Climate diplomacy is one of the most successful communication projects that humanity has ever undertaken. The mere fact that all states agreed on how to measure greenhouse gases, how to report their greenhouse gas emissions to the UN, how to make them comparable and controllable by other UN members, can hardly be overestimated. Imagine this in the nuclear program: Iranian inspectors travel to the US to inspect US nuclear facilities. Unthinkable!
But of course, it is also true: the progress generated by the climate conferences is too little to solve the problem! The recent climate summit in Madrid has shown this once again.
Our world will change whether we want it to or not, but the question is whether we shape this change ourselves or just wait. What do you think is the next step to be taken to prevent a global catastrophe?

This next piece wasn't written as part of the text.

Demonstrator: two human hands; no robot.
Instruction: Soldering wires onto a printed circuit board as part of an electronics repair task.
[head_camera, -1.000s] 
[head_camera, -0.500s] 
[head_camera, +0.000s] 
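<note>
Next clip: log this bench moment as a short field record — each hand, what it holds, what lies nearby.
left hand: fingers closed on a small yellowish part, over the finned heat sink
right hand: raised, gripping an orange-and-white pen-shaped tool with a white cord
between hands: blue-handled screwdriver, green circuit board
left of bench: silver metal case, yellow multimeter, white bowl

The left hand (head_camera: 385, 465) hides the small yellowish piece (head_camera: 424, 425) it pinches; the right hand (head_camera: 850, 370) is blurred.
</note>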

It is always difficult to ask the global question because it is so complex. Let us stick to the local level, the German level. The first thing we need immediately is a coal phase-out, say by 2025. That is possible, at least for lignite: Germany already exports so much electricity that it could supply the Netherlands and Belgium right away. Secondly, we really must regulate life. Flying from Berlin to Cologne is nonsense, the time saved is out of all proportion to the damage we are imposing on future generations. If politicians do not want to ban such flights, then they must regulate: make them 50 times more expensive and use the money to establish climate-friendly technologies on the market.
We need a solar revolution; the expansion of renewables must be accelerated rather than slowed down: Where, after all, will the green electricity that our electric cars will use in the future come from? Cities must become car-free, public transport free of charge. We need a personal greenhouse gas account, meaning a chip card with a credit balance of 5 tons per year: if you produce more greenhouse gases, you have to pay up. Meat every day? That will no longer be possible!

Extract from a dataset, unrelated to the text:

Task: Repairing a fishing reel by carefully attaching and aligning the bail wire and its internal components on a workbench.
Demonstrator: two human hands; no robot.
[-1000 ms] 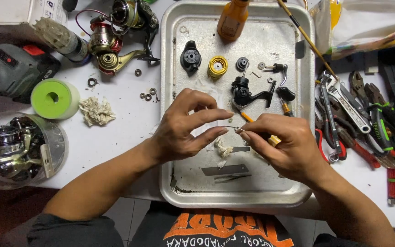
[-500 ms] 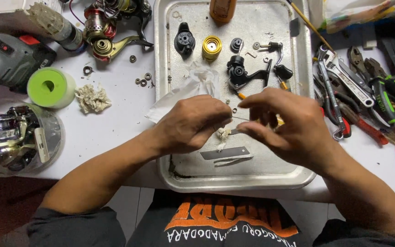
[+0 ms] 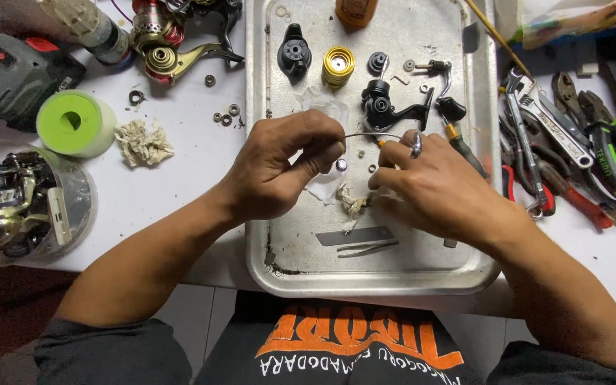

We must wake up and realise what opportunities, what qualities this new life will have. For this we need role models who show what the beautiful world of tomorrow will look like: On the Danish island of Samsø, a good 3,600 people have been living “climate neutral” for a long time. And if we Germans succeed in doing the same, then Indians, Chinese or Arabs will certainly become curious.
Until 2016, Nick Reimer was editor-in-chief of the online magazine “klimaretter.info”. Together with Toralf Staud, he founded the web portal, for which both received the 2008 Media Award in the category New Media. He works as a freelance journalist and author.
Nick Reimer studied fuel and environmental process engineering, joined a traineeship at the “Berliner Zeitung” and wrote, among other things for the “Zeit” and the “taz”. From 1996 he worked as a reporter of the “Morgenpost” in Saxony and 1998 as a correspondent of the “taz”. Later he became an economic editor there. Together with Toralf Staud he wrote the book “Wir Klimaretter” in 2007 and 2015 “Schlusskonferenz – Geschichte und Zukunft der Klimadiplomatie” was published.